What needs to be done:
Copy out each line below in which the string "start" appears.

Stored data entries
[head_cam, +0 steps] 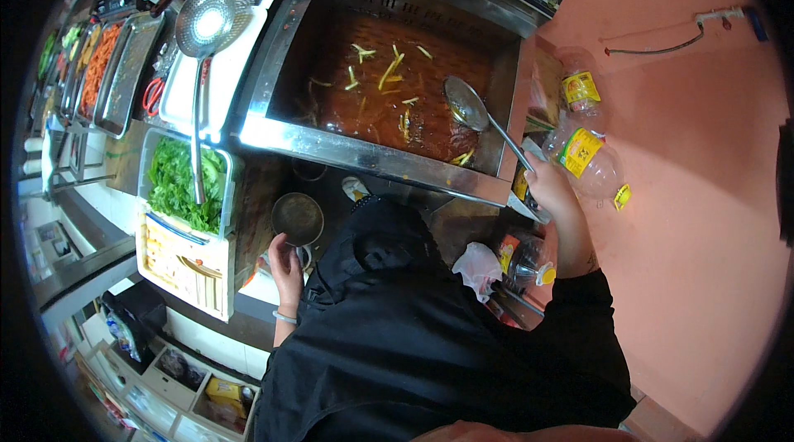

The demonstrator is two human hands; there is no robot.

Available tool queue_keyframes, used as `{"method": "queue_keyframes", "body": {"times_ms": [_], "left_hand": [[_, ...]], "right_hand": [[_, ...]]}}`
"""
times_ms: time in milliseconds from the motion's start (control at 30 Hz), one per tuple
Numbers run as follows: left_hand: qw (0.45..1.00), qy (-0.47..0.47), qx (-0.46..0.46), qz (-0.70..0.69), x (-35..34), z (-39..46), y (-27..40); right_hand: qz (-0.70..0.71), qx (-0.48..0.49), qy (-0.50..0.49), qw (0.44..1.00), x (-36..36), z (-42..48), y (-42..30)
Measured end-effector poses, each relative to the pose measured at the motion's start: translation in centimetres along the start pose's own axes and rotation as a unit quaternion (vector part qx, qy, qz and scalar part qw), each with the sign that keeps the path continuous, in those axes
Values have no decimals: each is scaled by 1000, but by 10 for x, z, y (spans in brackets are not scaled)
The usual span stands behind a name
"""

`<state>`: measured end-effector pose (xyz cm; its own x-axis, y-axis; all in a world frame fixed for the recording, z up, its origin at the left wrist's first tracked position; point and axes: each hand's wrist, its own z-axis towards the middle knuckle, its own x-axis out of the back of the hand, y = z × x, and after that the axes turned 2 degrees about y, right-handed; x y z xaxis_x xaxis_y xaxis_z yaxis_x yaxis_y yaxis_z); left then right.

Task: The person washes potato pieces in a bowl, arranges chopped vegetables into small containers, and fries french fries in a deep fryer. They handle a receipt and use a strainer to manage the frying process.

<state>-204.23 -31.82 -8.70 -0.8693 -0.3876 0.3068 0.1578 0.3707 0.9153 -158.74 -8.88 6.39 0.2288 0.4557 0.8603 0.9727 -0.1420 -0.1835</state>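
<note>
My right hand (546,184) grips the metal handle of a skimmer ladle (466,102). Its round head dips at the right side of a deep stainless-steel fryer vat (347,157). Reddish-brown liquid (366,110) fills the vat, with pale yellow-green strips (391,72) floating in it. Low on the left, my left hand (286,268) is at the near rim of a round, dark-bottomed vessel (298,217). The fingertips overlap that rim, but whether they hold it cannot be told from here.
A perforated skimmer (205,20) lies across a white tray (239,70), its handle over a bin of lettuce (180,178). Red-handled scissors (153,96) and a tray of orange shreds (102,63) are farther left. Plastic bottles (589,153) stand by the pink wall (682,194).
</note>
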Motion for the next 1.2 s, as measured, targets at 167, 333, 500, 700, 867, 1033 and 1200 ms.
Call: {"method": "queue_keyframes", "body": {"times_ms": [167,333,500,700,867,1033,1200], "left_hand": [[1000,-2,3,5,1,0,-15],[1000,-6,0,28,0,1,-10],[1000,1,-15,15,-1,2,-9],[999,29,-22,20,2,2,-5],[992,53,-67,91,10,5,12],[987,101,-82,94,17,2,7],[976,178,-65,109,29,-10,-9]], "right_hand": [[17,-82,-99,992,2,-12,-16],[131,-104,-130,977,20,-22,-34],[-5,124,101,987,-12,0,-12],[-48,149,162,974,-8,8,-19],[52,199,172,963,-1,9,-30],[469,-11,-71,880,-5,45,-43],[660,97,-244,703,-16,71,-143]]}}
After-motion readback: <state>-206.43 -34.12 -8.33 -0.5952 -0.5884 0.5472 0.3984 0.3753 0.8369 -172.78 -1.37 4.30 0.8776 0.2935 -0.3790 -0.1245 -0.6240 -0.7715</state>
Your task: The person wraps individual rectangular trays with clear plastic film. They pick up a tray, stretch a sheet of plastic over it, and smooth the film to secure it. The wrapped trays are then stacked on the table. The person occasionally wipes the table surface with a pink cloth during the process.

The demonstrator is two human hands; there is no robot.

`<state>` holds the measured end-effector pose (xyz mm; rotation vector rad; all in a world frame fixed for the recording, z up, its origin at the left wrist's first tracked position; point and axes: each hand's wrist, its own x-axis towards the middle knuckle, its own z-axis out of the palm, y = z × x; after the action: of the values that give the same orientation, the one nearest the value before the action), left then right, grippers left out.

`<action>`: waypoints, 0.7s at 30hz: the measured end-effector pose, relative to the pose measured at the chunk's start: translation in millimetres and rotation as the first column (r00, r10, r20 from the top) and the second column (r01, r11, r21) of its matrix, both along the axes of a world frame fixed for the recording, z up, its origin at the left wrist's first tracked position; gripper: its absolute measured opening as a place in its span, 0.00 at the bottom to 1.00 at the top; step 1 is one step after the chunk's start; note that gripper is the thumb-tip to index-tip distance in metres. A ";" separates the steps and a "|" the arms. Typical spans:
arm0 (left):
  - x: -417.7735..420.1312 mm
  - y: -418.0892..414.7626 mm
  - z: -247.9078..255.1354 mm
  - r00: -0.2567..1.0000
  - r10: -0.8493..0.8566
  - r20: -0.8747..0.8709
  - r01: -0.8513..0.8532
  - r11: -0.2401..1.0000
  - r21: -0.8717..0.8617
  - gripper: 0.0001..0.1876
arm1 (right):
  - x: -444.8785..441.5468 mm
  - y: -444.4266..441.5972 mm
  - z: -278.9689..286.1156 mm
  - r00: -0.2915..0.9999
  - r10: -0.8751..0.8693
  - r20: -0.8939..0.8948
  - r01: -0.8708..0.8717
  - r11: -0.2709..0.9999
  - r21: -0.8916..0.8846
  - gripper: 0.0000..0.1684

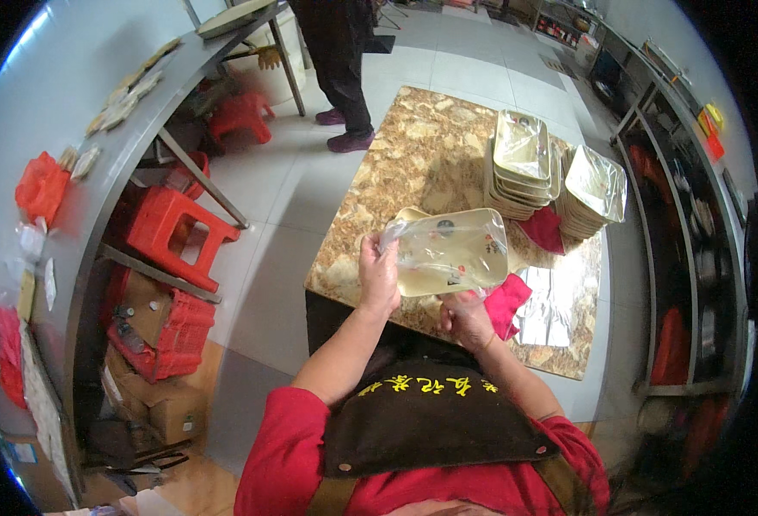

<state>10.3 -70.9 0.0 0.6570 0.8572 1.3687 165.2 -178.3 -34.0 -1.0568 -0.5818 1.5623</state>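
A rectangular cream tray (447,251) with dark and red printed marks is covered in clear plastic film (411,232). My left hand (380,272) grips the tray and its film at the left end. The fingers of my right hand (468,317) hold the film at the tray's lower right edge; some of the fingers are hidden. Part of another tray shows beneath the held one. A pink cloth (507,304) lies beside my right hand. To its right, a flat sheaf of clear plastic (544,309) shines on the marbled tabletop (411,148).
Film-topped tray stacks stand at the table's far right, one stack (522,148) left of another (595,187). A dark red cloth (542,231) lies between them. Red stools (172,226) sit under the left steel counter (179,84). A person (340,64) stands beyond the table. Shelving (669,258) lines the right.
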 end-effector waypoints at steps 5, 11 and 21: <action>-21.4 5.1 5.7 0.995 0.052 -0.080 -0.038 0.987 0.158 0.07 | 47.9 -3.1 30.7 0.963 -0.268 0.036 0.241 0.909 0.341 0.25; -15.1 -1.1 8.7 0.988 -0.132 0.083 0.128 0.990 0.056 0.05 | 49.8 5.2 20.4 0.874 -0.270 0.404 0.163 0.946 0.280 0.15; -32.4 -27.4 -22.0 0.669 -0.728 0.148 0.720 0.586 -0.372 0.12 | 57.4 5.0 46.7 0.849 -0.524 -0.070 0.516 0.793 0.324 0.18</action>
<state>-22.1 -98.3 -21.9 0.5941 0.7251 0.4042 222.6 -173.2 12.8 -0.8786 -0.4924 0.9254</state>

Your solution:
times_ms: time in milliseconds from the motion's start (control at 30 Hz), one per tuple
Measured end-effector poses, each relative to the pose measured at the motion's start: translation in centimetres along the start pose's own axes and rotation as a unit quaternion (vector part qx, qy, qz and scalar part qw), each with the sign that keeps the path continuous, in those axes
`<action>`: waypoints, 0.7s at 30hz: the measured end-effector pose, relative to the pose measured at the chunk's start: translation in millimetres and rotation as the first column (r00, r10, r20 from the top) and the second column (r01, r11, r21) of its matrix, both along the axes of a world frame fixed for the recording, z up, its origin at the left wrist's first tracked position; gripper: its absolute measured opening as a place in its span, 0.00 at the bottom to 1.00 at the top; step 1 is one step after the chunk's start; note that gripper is the thumb-tip to index-tip distance in metres. A ";" separates the steps and a "|" the arms. Typical spans:

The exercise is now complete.